EXERCISE REQUIREMENTS: Below are records; give the number of their lines that contain "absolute", and only that number.

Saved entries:
----------------

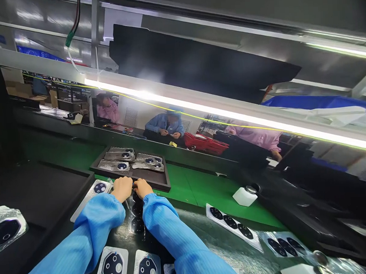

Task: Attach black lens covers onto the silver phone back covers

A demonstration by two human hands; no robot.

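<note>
My left hand (123, 189) and my right hand (142, 189) are close together at the front edge of a dark tray, fingers closed and pinching. Between them is the upper end of a clear strip with black round lens pieces (136, 211), which trails down toward me. My fingertips are partly hidden. Left of my left hand lies a silver camera plate (99, 188) with a dark lens cluster. Nearer me, two more silver plates, one on the left (112, 266) and one on the right (148, 267), lie face up; another is mostly covered by my right sleeve.
The dark tray (168, 182) holds several stacked silver plates. A larger black tray (60, 174) is at left, with a silver plate (6, 231) near it. At right are a white lens strip (232, 223), a clear lens strip (281, 245) and a white bottle (245, 196). Co-workers sit beyond the bench.
</note>
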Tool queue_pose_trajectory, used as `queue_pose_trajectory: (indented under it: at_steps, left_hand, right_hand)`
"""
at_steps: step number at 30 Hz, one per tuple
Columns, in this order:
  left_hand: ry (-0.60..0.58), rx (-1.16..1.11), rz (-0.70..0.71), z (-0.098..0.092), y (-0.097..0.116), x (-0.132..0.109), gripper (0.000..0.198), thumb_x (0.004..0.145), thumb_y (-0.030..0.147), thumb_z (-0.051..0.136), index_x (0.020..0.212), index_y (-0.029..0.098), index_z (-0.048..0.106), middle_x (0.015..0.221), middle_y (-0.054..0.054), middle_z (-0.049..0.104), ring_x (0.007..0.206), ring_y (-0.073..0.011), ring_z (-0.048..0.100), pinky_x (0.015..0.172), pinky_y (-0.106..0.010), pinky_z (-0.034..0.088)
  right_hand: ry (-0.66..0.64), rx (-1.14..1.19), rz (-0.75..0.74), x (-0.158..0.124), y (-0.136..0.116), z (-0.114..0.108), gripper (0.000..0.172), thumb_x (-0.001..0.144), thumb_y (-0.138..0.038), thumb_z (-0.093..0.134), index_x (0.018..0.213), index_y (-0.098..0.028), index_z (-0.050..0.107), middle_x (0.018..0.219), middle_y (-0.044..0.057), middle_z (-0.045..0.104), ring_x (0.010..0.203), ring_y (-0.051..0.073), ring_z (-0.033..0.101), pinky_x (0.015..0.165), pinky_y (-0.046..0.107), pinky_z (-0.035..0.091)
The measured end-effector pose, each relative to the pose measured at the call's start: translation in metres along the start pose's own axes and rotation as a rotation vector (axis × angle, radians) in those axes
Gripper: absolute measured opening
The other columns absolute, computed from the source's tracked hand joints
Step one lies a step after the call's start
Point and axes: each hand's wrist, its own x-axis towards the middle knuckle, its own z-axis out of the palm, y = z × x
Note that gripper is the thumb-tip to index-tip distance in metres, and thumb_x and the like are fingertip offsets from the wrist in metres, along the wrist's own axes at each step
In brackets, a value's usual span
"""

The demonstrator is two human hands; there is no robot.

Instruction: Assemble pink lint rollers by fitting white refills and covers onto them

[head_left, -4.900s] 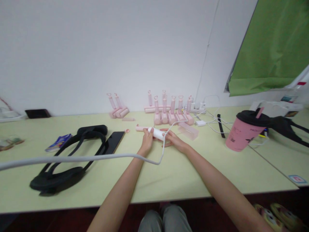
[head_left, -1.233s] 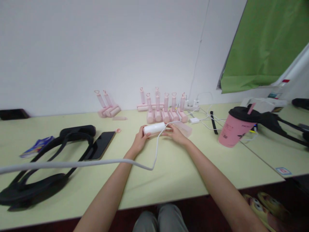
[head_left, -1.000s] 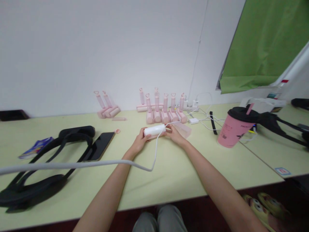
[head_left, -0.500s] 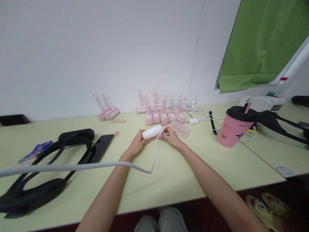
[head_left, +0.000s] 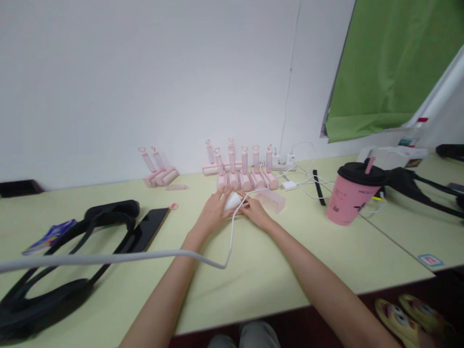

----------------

YOUR SOLUTION: 2